# Can I get these San-Val (Roll-EZ) ball bearing wheels to fit my accucraft 1:20.3 rolling stock?



## afinegan (Jan 2, 2008)

*Can I get these San-Val (Roll-EZ) ball bearing wheels to fit my accucraft 1:20.3 rolling stock?*

I found about 15 pairs of blackened ball bearing wheel sets that where from San-Val at my dad's house.

I think he wanted to convert his accucraft rolling stock to ball bearing.

When I tried to install one of the axles I noticed that the stepped down axel ends where too small for the brass sleeve.
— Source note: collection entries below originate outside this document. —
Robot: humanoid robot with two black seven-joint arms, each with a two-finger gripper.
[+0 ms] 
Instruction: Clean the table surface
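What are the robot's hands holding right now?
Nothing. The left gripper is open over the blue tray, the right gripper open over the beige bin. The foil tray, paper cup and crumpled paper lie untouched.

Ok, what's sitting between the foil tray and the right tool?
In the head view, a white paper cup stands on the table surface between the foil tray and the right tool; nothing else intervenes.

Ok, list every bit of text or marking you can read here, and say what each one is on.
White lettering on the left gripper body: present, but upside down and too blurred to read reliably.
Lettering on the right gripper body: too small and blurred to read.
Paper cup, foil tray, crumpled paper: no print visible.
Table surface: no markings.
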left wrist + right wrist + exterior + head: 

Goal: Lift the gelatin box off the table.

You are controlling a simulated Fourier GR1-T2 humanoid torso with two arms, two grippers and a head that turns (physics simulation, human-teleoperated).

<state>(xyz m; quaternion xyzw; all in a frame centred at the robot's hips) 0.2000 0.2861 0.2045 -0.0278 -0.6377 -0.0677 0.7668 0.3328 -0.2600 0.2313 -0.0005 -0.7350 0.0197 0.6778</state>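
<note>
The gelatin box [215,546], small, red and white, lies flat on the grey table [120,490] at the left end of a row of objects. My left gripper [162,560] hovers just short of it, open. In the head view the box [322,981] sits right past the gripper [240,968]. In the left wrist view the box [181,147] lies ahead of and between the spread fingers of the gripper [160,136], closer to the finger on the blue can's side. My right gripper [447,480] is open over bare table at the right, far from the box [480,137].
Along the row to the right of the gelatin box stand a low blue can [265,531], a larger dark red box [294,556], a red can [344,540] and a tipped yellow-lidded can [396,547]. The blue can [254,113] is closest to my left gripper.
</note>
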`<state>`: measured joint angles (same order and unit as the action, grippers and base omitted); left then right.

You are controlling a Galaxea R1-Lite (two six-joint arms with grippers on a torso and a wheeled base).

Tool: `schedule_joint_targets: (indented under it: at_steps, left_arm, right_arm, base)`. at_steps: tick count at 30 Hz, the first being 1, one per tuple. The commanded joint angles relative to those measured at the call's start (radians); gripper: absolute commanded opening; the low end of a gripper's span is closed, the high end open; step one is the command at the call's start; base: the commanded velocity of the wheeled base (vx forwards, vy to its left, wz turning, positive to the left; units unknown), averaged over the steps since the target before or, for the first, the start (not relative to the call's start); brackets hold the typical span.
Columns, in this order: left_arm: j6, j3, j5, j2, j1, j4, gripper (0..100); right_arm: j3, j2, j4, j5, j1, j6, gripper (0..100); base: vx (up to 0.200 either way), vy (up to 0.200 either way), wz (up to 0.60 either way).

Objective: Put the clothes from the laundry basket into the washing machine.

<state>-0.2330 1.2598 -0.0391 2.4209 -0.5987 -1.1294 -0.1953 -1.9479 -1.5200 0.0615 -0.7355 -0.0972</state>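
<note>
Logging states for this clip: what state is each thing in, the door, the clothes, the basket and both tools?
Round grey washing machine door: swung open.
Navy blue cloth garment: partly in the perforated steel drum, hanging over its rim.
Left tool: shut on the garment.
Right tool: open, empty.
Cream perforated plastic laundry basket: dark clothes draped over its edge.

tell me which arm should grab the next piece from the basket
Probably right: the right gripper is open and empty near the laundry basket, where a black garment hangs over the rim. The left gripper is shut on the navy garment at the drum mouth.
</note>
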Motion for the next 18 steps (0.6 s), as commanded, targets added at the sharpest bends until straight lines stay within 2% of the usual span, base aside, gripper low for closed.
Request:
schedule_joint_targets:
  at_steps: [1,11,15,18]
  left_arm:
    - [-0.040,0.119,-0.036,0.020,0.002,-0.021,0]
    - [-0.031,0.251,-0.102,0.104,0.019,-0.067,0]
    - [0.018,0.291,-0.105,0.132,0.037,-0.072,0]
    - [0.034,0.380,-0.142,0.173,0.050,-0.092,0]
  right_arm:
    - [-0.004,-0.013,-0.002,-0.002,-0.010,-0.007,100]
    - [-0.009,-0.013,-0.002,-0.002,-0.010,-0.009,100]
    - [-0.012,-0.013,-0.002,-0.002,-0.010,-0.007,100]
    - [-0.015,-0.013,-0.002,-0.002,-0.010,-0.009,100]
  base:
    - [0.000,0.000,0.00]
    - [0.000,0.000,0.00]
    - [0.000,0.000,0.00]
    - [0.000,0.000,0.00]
Has anyone used San-Val (Roll-EZ) ball bearing wheel sets in accucraft's narrow gauge rolling stock before? 

Thanks,

Andrew


----------



## Larry Green (Jan 2, 2008)

*RE: Can I get these San-Val (Roll-EZ) ball bearing wheels to fit my accucraft 1:20.3 rolling stock?*

Hi Andrew, 

Are these the style that have the ball bearings in the wheel hub, so that the wheels rotate around the axle? If so, how about building up the journal ends (or reducing the id of the bushings) with k&S tubing Loctited in place. 

Larry


----------



## mickb (Nov 25, 2010)

*RE: Can I get these San-Val (Roll-EZ) ball bearing wheels to fit my accucraft 1:20.3 rolling stock?*

Hi 
the San-Val wheel sets are 3mm diameter on the ends of the axles as opposed to the accucraft ball bearing wheel sets which are 4mm diameter on the ends. 
Also the San-Val axles are 71mm in length the accucraft are 65mm in length. 
Albion Alloys have a brass tube 4.0mm outside diameter with a wall thickness of 0.45mm this may be the right size to build up the axle ends but you would probably still need to shorten the San-Val axles by 3mm each end to get them to fit. 
Also the San-Val axles before the stepped end are slightly bigger than 4mm, whether this could cause another problem I do not know. 

Mick


----------



## afinegan (Jan 2, 2008)

*RE: Can I get these San-Val (Roll-EZ) ball bearing wheels to fit my accucraft 1:20.3 rolling stock?*

Larry, 

I actually am taking your advice and keeping the ball bearings, Ill get some tubing and building the bushings up. 

Should make my rolling stock run much better 

(I have a grinder, to grind down the ends of the ball bearings wheelsets, just have to do it slow and watch the heat probably)

Mick, thanks for the suggestion on the measurements, I will go measure them myself and make sure!


----------



## Larry Green (Jan 2, 2008)

*RE: Can I get these San-Val (Roll-EZ) ball bearing wheels to fit my accucraft 1:20.3 rolling stock?*

Andrew, 

I expect that the ball bearings are sealed, but anyway, cover them with tape or aluminum foil while grinding to keep any grit away from them. 

Larry


----------